# What you are asked to do:
List all lines of the data that include the string "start".

______________________________

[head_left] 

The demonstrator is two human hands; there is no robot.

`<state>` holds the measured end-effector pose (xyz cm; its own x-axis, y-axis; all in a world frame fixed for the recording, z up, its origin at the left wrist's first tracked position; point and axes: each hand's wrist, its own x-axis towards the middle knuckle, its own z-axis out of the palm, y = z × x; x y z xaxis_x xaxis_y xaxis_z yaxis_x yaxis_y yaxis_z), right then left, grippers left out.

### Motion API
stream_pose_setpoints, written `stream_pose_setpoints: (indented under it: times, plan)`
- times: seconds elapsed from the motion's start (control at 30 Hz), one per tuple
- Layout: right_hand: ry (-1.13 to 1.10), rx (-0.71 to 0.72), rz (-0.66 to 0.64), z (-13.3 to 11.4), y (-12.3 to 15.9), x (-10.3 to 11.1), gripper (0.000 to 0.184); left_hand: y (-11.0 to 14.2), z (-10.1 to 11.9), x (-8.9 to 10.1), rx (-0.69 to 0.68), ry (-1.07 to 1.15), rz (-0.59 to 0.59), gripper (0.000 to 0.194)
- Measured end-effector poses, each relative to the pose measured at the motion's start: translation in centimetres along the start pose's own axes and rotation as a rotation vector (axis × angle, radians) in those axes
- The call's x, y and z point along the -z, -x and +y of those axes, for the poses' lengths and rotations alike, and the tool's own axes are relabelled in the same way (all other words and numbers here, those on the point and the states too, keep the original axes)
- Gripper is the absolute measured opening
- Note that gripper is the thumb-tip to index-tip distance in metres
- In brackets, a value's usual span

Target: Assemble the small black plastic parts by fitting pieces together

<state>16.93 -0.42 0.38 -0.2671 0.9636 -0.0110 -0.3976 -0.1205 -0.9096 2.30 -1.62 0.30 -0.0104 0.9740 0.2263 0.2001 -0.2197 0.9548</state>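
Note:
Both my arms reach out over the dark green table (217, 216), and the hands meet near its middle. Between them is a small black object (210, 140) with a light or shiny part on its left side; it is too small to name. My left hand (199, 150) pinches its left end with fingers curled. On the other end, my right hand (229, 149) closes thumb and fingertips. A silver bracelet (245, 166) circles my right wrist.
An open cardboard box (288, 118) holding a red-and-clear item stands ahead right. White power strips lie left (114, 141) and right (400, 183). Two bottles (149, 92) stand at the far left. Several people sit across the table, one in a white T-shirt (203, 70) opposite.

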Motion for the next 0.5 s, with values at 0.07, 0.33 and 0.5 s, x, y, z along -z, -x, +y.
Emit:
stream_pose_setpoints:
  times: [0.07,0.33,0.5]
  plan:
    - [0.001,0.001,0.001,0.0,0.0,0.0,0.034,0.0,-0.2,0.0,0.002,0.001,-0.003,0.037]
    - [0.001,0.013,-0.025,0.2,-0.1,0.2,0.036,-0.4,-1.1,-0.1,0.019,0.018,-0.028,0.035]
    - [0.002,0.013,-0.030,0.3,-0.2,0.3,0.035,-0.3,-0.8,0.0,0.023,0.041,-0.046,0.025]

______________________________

# Answer space:
- times: seconds elapsed from the motion's start (control at 30 Hz), one per tuple
- Measured end-effector poses, each relative to the pose measured at the motion's start: translation in centimetres along the start pose's own axes and rotation as a rotation vector (axis × angle, radians) in those axes

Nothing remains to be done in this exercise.